Custom subarrays

HugoChrist · September 23, 2021

Hi,

I need to do windowing on big arrays (4-D with millions of elements) which is very expensive.

Just to illustrate what I mean by windowing.

From what I've read here and on the internet, LabVIEW stores arrays as a structure with the dimension sizes and a pointer to the first element.

In the example 2-D Array Handle in the "External Code (DLL) Execution" vi, we can find a definition:
typedef struct {
   int32 dimSizes[2];
   double elt[1];
   } TD1;

When we do simple operations on 1D or 2D arrays such as reverse or transpose, LabVIEW doesn't copy any data, instead it creates a structure with the information needed to read or reconstruct the array.
Rolf Kalbermatter said that this information is stored in the wire Type description.

We can read this information with the vi ArrayMemInfo.
It gives the pointer to the first element, the size and stride of each dimension and the element size. The stride is the number of bytes to skip to get the next element in a given dimension.

Numpy has a similar approach and this is what it gives for sizes and strides.

We can modify it with the function "numpy.lib.stride_tricks.as_strided", and do really fast windowing thanks to it.

The information given by ArrayMemInfo seems incorrect but assuming it's just a reading error, modifying this information would allow me to do efficient windowing and much more, like transposing or permuting N-D arrays.

I have no idea if this is possible and even if I could change this information, I don't know if LabVIEW would have no problem interpreting it.
What do you think ?

Gribo · September 23, 2021

As far as I know, there is no guarantee that the array is allocated in a single block.

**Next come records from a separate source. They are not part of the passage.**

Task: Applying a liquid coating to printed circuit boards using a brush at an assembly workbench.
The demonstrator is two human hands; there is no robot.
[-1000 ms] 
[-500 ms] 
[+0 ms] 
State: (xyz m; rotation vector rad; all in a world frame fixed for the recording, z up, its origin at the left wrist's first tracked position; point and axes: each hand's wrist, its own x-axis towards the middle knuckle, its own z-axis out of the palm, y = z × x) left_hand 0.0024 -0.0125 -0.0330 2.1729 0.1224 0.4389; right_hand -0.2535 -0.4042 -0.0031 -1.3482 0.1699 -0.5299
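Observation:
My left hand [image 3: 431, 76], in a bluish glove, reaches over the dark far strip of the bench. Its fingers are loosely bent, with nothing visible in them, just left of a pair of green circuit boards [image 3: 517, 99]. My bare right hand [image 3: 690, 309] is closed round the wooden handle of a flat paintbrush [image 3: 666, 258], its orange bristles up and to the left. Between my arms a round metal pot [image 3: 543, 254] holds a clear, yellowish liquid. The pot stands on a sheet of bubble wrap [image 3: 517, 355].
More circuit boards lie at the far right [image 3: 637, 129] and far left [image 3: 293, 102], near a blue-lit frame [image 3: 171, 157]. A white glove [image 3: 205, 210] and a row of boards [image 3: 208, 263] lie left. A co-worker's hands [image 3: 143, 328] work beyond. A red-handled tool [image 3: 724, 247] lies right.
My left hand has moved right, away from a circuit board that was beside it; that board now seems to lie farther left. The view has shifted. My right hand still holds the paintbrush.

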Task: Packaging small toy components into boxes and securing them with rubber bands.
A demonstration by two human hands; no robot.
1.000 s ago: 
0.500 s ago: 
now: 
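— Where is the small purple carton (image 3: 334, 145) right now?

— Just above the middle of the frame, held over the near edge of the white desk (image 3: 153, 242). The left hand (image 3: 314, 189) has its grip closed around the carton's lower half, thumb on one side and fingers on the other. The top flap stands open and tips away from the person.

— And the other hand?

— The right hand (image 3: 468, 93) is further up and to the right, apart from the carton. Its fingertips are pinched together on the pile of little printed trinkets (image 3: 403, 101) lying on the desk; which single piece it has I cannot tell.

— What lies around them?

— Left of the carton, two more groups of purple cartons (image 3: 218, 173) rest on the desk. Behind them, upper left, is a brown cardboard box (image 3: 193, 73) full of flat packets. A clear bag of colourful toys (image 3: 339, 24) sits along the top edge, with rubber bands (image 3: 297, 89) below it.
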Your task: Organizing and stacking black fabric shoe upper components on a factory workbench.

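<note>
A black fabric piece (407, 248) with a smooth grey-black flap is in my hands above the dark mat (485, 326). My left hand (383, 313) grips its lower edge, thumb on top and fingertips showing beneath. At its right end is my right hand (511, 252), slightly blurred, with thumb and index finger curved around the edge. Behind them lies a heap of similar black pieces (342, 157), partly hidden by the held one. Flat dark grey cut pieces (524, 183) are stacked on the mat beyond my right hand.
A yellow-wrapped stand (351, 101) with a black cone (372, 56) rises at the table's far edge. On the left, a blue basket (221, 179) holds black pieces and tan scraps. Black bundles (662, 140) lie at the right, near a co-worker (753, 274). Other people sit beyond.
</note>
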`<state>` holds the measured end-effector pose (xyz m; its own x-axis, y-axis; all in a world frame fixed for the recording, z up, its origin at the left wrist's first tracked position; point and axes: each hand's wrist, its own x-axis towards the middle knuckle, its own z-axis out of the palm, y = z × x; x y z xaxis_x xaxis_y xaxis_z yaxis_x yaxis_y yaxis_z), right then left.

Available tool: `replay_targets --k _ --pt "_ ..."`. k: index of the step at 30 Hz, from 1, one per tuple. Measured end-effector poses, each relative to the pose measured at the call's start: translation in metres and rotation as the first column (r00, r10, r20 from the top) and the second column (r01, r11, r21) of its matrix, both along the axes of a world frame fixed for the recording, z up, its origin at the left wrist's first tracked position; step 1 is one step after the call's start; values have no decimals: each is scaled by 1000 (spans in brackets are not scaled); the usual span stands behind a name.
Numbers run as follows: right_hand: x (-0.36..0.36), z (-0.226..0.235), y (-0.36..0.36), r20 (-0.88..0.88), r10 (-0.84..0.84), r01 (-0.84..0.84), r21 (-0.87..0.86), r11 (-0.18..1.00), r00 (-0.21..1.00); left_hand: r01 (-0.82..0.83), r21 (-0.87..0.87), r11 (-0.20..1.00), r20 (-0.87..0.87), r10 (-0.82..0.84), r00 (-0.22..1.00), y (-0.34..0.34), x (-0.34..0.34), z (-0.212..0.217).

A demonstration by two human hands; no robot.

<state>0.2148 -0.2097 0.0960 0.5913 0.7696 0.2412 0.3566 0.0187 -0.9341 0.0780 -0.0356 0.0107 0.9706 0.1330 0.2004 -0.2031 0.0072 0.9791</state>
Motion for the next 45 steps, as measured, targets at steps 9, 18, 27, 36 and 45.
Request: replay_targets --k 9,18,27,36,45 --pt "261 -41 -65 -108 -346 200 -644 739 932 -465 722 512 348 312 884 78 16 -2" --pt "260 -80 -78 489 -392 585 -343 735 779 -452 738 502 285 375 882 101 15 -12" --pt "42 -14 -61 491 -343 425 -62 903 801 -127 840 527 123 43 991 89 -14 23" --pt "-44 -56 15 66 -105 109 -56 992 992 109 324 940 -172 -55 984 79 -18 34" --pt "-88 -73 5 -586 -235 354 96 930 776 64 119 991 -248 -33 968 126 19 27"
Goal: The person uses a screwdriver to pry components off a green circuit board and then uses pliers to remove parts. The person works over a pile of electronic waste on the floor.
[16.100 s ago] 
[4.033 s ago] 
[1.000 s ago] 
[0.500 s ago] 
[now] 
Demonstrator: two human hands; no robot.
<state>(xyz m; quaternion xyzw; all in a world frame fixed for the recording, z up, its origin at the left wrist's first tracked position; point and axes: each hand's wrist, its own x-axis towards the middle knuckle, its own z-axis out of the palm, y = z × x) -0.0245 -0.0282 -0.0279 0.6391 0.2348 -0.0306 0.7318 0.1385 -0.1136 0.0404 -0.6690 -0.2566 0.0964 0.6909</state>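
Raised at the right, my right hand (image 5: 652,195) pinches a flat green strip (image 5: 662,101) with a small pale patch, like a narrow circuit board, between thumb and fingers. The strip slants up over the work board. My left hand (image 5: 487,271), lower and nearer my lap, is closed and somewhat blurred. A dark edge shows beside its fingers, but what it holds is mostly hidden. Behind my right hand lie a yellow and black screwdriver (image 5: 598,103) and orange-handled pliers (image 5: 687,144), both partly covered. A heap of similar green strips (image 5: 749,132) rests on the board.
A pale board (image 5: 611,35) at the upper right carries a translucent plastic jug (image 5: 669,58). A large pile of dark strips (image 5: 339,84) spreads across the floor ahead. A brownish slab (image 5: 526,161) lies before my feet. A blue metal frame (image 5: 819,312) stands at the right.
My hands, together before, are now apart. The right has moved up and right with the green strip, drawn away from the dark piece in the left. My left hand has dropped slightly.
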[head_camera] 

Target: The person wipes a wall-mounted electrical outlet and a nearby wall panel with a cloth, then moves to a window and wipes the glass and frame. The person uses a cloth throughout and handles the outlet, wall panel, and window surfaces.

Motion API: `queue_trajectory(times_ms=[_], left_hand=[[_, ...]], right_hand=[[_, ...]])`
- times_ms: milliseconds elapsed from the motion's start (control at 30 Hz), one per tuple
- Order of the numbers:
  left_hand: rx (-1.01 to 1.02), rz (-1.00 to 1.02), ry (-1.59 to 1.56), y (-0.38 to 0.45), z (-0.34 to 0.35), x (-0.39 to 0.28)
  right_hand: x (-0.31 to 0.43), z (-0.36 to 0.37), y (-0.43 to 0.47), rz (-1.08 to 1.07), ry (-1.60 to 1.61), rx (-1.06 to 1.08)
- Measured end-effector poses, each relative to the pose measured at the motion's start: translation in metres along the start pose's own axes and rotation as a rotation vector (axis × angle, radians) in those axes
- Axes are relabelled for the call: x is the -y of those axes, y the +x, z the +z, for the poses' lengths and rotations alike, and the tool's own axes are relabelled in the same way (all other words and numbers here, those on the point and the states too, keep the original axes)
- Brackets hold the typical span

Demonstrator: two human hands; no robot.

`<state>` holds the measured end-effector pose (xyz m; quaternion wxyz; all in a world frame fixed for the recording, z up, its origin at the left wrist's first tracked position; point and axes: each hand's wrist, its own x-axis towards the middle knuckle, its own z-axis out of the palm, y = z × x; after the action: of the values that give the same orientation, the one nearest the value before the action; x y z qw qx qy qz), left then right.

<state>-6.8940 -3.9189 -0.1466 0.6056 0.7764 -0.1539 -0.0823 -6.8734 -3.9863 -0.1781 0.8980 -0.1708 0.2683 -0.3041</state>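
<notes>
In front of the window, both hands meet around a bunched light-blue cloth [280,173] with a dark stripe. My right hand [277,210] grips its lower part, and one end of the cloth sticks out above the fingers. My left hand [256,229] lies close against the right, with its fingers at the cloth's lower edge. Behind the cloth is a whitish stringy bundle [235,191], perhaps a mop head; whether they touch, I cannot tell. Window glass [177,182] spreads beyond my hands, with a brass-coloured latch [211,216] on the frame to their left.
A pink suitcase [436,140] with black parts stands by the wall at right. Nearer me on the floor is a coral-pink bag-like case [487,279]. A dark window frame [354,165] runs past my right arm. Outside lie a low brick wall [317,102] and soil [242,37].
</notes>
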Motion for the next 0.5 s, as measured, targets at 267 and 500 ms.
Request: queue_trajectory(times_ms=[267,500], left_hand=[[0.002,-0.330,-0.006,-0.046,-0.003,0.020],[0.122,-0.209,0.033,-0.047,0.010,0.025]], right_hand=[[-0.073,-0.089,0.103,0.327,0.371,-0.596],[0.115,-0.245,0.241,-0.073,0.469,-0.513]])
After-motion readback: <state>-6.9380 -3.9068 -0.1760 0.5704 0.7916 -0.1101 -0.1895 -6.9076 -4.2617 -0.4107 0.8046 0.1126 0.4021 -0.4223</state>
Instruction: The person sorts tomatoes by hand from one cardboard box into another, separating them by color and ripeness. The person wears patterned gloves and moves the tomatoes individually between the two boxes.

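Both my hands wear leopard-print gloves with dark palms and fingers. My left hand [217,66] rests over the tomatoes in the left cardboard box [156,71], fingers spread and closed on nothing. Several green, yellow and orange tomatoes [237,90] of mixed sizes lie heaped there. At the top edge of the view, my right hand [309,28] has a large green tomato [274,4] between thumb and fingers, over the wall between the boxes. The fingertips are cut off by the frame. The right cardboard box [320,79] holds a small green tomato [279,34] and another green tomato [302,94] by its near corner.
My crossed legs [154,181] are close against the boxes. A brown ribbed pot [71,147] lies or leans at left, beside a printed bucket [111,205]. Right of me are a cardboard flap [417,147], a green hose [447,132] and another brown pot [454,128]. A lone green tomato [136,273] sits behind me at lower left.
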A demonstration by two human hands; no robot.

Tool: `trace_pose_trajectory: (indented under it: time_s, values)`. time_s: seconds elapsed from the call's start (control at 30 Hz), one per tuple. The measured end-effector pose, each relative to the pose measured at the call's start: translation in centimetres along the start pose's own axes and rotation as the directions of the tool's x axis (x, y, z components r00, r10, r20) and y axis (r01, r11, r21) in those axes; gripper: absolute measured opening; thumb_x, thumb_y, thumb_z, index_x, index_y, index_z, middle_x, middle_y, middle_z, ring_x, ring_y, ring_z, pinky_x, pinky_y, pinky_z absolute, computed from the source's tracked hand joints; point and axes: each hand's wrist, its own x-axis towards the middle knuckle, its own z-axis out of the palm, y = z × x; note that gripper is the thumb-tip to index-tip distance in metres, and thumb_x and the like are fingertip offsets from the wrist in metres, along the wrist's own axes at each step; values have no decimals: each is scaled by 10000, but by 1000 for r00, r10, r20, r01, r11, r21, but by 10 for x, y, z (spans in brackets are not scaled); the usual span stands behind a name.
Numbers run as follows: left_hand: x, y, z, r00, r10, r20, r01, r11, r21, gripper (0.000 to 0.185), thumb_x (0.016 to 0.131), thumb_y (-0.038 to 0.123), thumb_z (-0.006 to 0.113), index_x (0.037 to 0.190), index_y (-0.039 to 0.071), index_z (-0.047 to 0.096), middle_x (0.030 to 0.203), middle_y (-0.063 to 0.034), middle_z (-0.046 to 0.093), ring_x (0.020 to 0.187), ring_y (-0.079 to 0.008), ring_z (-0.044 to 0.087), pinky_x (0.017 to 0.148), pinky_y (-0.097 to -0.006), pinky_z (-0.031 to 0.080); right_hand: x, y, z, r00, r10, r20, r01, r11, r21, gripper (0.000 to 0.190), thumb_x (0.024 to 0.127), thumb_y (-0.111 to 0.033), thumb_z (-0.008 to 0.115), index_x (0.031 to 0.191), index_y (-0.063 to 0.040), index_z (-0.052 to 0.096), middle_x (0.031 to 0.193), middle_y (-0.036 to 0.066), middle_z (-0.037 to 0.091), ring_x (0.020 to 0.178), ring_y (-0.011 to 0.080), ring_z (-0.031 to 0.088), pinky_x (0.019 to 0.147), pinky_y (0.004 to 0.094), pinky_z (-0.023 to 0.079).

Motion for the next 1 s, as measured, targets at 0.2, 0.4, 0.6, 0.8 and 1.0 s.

Rolf Kalbermatter · September 23, 2021

6 hours ago, Gribo said:

As far as I know, there is no guarantee that the array is allocated in a single block.

Actually arrays (of scalars) normally are allocated as one block.

And while LabVIEW internally does indeed use subarrays, there is also a function that will convert subarrays to normal arrays whenever a function doesn't like subarrays. Basically functions need to tell LabVIEW if they can deal with subarrays and unless they explicitly say that they can for an array parameter, LabVIEW will simply convert it to a full array for them before passing it to the function. And the Call Library Node is a function that explicitly does not want subarrays parameters. Theoretically it may be possible but the subarray data structure is more complex than the one that you display in your post. The interface to subarrays is not documented for external tools in LabVIEW, never passed to any external function, interface or data client.

It is not trivial to work with, and if LabVIEW would allow that at the Call Library Node interface, EVERY code would need to be prepared that there could be a subarray entry, or there would have to be some involved need for letting a DLL tell LabVIEW that it can accept subarrays for parameter x, z and s, but not for a, b, and c. Totally unmanageable!!! 🤮

So no a Call Library Node will always receive a full array. If necessary LabVIEW will create one!

Edited September 23, 2021 by Rolf Kalbermatter

HugoChrist · September 24, 2021

Thanks Rolf,

I would be okay with LabVIEW converting the array because I think it would still be faster than doing the two for loops I do. Do you have any information or idea on how I could change the sizes and strides ?

Rolf Kalbermatter · September 25, 2021

23 hours ago, HugoChrist said:

Thanks Rolf,

I would be okay with LabVIEW converting the array because I think it would still be faster than doing the two for loops I do. Do you have any information or idea on how I could change the sizes and strides ?

It's really unclear to me what you try to do. There is simply no way to create subarrays in external code until now. And there is no LabVIEW node that allows you to do that either. LabVIEW nodes decide themselves if they can accept subarrays or not and if they want to create subarrays or not but there is simply no control about that.

Also subarrays support a bit more options than what ArrayMemInfo returns. Aside from stride it also contains various flags such as if the array is considered to be reversed (its internal pointer points to the end of the array data), transposed (rows and colums are swapped meaning that the sizes and strides are swapped), etc.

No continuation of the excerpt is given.